Entendo que estar na docência talvez seja um desafio, pois sempre penso esta prática como algo que me traz liberdade. Segundo Larrosa (2004, p. 208), “a liberdade é algo que se tem forma na autonomia. A liberdade é a autonomia da vontade da razão prática, isso é, a capacidade do homem, individual ou coletivamente, de dar de si mesmo sua própria lei e de obedecê-la”. O professor apresenta uma ideia que promove um pensar visando a uma liberdade maior do que as vividas até o momento.

Uma aula de Arte para alunos do pré-II, no contexto que apresento aqui, é algo que acontece como um intervalo, uma pausa com a professora que acompanha a turma diariamente.
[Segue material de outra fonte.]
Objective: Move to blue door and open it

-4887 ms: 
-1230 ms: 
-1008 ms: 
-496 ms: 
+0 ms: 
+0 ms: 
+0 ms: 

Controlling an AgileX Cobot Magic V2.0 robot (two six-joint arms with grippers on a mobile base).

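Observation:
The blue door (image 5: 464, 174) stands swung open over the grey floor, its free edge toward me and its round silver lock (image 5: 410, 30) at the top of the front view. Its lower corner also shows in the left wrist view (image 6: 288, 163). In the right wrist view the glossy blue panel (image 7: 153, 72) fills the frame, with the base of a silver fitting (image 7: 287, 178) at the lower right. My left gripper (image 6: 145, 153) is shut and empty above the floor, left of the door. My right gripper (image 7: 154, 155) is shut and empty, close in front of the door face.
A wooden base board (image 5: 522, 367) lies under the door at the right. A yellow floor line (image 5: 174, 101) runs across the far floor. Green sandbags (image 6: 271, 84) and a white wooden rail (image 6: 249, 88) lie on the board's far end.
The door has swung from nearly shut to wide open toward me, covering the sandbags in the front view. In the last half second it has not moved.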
Segundo Modinger (2012, p. 44), “a disciplina de Artes (...) aqui entendida como um ato ou pensamento que tira do fazer automatizado, rotineiro, faz sair do lugar-comum”. A aula de Artes nesta etapa da infância é uma possibilidade de construir novos pensamentos, adquirir novos olhares e principalmente fabular um mundo só seu através desta linguagem. É nessa perspectiva que a atividade está alicerçada.

Os educandos são, em sua maioria, curiosos destemidos de convenções da ordem dicotômica do bonito e do feio. Eles se jogam na experimentação da proposta, da técnica sem o medo do julgamento como presente em alunos maiores. Trabalhar com a incerteza faz parte da labuta do professor e, quando isso acontece com crianças menores, percebo uma possibilidade maior de encontro com o inesperado com caminhos múltiplos em que precisamos estar atentos às oportunidades de encarar o acaso.
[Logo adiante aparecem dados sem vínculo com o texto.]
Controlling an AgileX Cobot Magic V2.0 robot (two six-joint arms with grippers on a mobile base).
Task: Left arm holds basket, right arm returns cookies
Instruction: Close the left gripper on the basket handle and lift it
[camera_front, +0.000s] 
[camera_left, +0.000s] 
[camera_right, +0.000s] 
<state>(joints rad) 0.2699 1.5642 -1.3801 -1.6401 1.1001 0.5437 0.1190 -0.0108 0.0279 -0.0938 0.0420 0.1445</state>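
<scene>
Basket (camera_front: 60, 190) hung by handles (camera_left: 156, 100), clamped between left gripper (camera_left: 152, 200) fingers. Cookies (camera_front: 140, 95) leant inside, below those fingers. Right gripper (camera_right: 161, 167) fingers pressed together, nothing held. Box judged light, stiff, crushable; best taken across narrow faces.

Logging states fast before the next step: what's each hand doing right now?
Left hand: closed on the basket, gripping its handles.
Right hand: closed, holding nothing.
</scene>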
A proposta desenvolvida se configura em uma sequência de situações que podem mobilizar sensações e tornar a experiência algo significativo para os envolvidos, pois resolvemos mergulhar sem expectativas de ineditismo ou outras. Sendo assim, o que interessa é o momento, a experiência de uma aula de arte para todos os envolvidos, alunos e professor, que algo os mobilize, para o bem ou não, porque tudo faz parte da experiência da vida.

Quatro movimentos da proposta

A proposta foi dividida em quatro movimentos. Escolho a expressão movimento, pois sinto que os estudantes se deslocam para outros lugares quando são provocados pelas palavras que falo enquanto vai ocorrendo a atividade. Lembro-me que a atividade não ocorreu de forma a privilegiar a fala do professor, mas sim todas as vozes, silêncios e balbucios que a atividade suscitava.

O primeiro movimento foi verificar quais materiais estavam disponíveis naquele dia para serem utilizados (tintas e papéis), pois foi preciso pensar no que era mais favorável utilizar em sala de aula, pelo fato de não haver a certeza sobre o material disponível para aquela turma de quinze alunos e se o papel escolhido era resistente para a proposta. Então, verificamos que havia tinta guache em potes grandes, umas seis ou sete cores. Esses alunos já haviam utilizado tintas inúmeras vezes, uma vez que se tratava de um material básico na escola. Então por que a escolha desse material? Pelo fato de que sobre a tinta é mais difícil ter-se o controle; em razão de sua densidade mais líquida, poder tomar caminhos inesperados, dependendo da forma como a colocamos sobre o papel.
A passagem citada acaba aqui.